Please note that this language is work in progress.
hello_world is
# first we define a custom mutate effect.
# we will need this for buffered reading from stdin
#
lm : mutate is
# calling `lm` creates an instance of our mutate effect,
# `instate_self` is then used to instate this instance and
# run code in the context of the instated effect.
#
lm ! ()->
# read someone's name from standard input
#
get_name =>
(io.stdin lm) ! ()->
io.buffered.read_line lm ? str String => str | io.end_of_file => ""
# greet someone with the name given
#
greet(name String) is
say "Hello, {name}!"
# greet the user
#
x := greet get_name
# you can access any feature - even argument features of other features
# from outside
#
say "How are you, {x.name}?"
This hello_world
example demonstrates one important concept in Fuzion quite
well: Everything is a feature. Features are Fuzion's response to the mess
that is created by classes, methods, interfaces, and various other
concepts in other programming languages. Since everything is a feature, the
programmer does not need to care and the compiler will do this work. As you can
see, it is even possible to access the argument features of some feature from
outside.
ex_gcd is
# return common divisors of a and b
#
common_divisors_of(a, b i32) =>
max := max a.abs b.abs
(1..max).flat_map i32 i->
if (a % i = 0) && (b % i = 0)
[-i, i]
else
[]
# find the greatest common divisor of a and b
#
gcd(a, b i32)
pre
safety: (a != 0 || b != 0)
post
safety: a % result = 0
safety: b % result = 0
pedantic: (common_divisors_of a b).reduce bool true (acc,cur -> acc && (result % cur = 0))
=>
if b = 0 then a else gcd b (a % b)
say (gcd 8 12)
say (gcd -8 12)
say (gcd 28 0)
This example implements a simple variant of an algorithm that finds the greatest common divisor of two numbers. However, it also demonstrates one of Fuzion's notable features: design by contract. By specifying pre- and postconditions for features, correctness checks are made possible.
generator_effect is
# define a generator effect with a yield operation
#
gen(T type,
yield T->unit # yield is called by code to yield values
) : effect is
# traverse a list and yield the elements
#
list.traverse unit =>
match list.this
c Cons => (generator_effect.gen A).env.yield c.head; c.tail.traverse
nil =>
# bind the yield operation dynamically
#
(gen i32 (i -> say "yielded $i")) ! ()->
[0,8,15].as_list.traverse
Another major concept in Fuzion is that of the algebraic effect - a new approach to encapsulating code with side effects in a safe way.

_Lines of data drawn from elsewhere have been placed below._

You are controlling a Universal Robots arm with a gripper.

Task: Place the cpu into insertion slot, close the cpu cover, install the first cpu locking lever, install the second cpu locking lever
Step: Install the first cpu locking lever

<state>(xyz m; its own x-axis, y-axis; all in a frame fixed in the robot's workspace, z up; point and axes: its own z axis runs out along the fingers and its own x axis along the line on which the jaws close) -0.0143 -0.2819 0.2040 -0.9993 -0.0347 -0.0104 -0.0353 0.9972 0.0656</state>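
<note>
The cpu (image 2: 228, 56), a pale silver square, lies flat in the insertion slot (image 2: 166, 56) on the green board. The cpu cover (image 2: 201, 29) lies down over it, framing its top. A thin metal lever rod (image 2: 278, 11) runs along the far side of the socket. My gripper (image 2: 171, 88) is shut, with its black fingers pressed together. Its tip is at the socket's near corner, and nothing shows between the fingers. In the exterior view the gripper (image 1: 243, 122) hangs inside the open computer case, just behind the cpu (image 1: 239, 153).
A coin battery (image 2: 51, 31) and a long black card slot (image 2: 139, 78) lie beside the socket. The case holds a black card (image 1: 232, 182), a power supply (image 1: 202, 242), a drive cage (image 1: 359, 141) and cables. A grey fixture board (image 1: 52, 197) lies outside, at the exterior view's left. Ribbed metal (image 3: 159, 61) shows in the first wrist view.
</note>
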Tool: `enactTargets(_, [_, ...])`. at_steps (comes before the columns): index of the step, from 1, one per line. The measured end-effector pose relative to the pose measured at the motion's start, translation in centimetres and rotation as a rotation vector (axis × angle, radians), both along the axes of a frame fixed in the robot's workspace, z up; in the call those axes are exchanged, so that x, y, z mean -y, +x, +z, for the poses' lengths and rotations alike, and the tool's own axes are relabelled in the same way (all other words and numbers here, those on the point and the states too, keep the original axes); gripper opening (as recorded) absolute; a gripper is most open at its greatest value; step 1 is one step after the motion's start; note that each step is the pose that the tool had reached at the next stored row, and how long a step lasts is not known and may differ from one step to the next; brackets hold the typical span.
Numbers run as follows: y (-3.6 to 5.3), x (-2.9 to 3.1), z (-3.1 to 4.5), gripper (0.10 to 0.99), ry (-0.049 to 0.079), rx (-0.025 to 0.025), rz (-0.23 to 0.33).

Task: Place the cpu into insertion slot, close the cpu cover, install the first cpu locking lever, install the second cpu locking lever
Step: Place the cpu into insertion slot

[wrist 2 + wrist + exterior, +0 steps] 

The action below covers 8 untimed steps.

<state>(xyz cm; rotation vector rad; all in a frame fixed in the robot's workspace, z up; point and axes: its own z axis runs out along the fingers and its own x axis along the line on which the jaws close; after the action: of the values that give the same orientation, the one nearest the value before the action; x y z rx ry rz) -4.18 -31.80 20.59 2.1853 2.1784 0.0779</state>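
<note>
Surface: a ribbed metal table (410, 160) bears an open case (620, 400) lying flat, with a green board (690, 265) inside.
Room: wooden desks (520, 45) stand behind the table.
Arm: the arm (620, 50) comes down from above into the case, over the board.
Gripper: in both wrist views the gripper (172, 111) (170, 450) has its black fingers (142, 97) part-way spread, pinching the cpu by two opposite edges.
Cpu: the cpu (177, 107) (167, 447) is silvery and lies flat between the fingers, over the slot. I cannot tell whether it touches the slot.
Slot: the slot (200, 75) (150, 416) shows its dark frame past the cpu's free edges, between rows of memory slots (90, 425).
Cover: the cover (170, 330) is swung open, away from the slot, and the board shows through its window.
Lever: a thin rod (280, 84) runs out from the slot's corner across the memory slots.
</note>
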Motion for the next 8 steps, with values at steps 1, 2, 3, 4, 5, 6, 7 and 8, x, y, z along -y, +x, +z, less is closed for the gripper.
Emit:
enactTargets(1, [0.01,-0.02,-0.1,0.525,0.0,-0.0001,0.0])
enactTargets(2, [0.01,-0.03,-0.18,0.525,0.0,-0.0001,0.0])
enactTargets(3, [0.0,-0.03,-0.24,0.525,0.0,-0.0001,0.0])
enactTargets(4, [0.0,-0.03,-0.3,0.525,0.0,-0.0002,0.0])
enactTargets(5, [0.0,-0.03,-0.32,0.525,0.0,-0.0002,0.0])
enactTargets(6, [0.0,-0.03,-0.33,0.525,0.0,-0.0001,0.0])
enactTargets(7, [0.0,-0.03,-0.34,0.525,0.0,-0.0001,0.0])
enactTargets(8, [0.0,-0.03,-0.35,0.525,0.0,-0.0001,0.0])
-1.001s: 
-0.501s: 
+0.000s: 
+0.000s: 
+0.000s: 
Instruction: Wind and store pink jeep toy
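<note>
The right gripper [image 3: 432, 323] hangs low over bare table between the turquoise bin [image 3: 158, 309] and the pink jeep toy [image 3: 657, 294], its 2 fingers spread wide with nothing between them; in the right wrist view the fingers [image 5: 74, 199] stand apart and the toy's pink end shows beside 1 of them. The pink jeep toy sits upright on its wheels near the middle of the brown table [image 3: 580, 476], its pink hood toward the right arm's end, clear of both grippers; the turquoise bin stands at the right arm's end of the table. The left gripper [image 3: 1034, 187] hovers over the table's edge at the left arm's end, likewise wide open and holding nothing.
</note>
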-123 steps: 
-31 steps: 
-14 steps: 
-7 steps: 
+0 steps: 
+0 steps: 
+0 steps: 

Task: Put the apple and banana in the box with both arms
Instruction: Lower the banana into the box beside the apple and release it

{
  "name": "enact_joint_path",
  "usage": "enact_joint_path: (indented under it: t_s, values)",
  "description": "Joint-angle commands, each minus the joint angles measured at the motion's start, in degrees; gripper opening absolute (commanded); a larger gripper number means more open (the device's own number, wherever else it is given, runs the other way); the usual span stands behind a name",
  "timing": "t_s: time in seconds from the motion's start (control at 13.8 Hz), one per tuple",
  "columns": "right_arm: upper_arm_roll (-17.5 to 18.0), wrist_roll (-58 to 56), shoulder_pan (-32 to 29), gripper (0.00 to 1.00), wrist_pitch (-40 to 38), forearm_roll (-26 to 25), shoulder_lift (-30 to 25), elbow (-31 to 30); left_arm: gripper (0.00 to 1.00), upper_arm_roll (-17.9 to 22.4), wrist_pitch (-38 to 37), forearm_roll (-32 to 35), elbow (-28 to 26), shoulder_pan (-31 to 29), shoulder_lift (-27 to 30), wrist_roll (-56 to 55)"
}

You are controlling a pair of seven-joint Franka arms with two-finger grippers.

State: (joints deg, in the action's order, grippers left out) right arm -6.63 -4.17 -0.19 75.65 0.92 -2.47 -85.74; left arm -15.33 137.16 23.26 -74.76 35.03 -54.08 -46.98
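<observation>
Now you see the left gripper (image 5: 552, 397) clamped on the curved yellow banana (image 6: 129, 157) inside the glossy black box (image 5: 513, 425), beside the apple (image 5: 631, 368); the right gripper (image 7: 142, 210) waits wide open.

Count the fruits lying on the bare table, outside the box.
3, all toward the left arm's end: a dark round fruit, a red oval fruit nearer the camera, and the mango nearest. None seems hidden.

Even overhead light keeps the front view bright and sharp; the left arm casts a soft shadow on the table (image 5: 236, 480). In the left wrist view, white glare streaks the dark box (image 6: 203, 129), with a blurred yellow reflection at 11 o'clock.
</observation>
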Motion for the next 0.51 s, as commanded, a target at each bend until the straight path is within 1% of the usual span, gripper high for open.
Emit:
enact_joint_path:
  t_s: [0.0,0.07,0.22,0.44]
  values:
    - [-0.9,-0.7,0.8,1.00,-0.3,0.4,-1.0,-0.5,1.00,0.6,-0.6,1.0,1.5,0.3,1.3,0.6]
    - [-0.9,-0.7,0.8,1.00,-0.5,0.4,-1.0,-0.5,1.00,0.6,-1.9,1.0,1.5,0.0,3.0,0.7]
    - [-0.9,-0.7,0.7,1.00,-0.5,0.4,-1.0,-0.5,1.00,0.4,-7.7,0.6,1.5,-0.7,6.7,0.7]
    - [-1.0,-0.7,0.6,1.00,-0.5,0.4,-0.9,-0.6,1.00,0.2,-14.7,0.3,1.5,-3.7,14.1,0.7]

In the example above, a custom effect has been used to implement a generator
with a yield
operation. In some other languages, this requires a keyword
yield
to be provided by the language, but in Fuzion this can be implemented
without language support.
If you want to play around with Fuzion, try the interactive tutorial.
Check fuzion-lang.dev for language and implementation design.
Note that the current directory must not contain any spaces.
git clone https://github.com/tokiwa-software/fuzion
For Debian based systems this command should install all requirements:
sudo apt-get install make clang libgc1 libgc-dev openjdk-21-jdk
This command should install all requirements:
brew install bdw-gc gnu-sed make temurin llvm
Additionally you may need to update your PATH environment variable e.g.:
export PATH:"/usr/local/opt/gnu-sed/libexec/gnubin:/usr/local/opt/gnu-make/libexec/gnubin:$PATH"
Note that building from powershell/cmd does not work yet.
1) Install chocolatey: chocolatey.org 2) In Powershell: 1) choco install git openjdk make msys2 diffutils 2) [Environment]::SetEnvironmentVariable("Path","c:\tools\msys64\ucrt64\bin;" + $env:Path , "User") 3) In file C:\tools\msys64\msys2_shell.cmd change line: 'rem set MSYS2_PATH_TYPE=inherit' to 'set MSYS2_PATH_TYPE=inherit' 4) In msys2 shell (execute C:\tools\msys64\msys2_shell.cmd): 1) pacman -S mingw-w64-x86_64-clang 2) make 5) execute ./bin/windows_install_boehm_gc.sh
Make sure java/javac and clang are in your $PATH.
cd fuzion
make
You should have a folder called build now.
cd build
export PATH=$PWD/bin:$PATH
cd tests/rosettacode_factors_of_an_integer
fz factors
To compile the same example (requires clang C compiler):
fz -c factors
./factors
Have fun!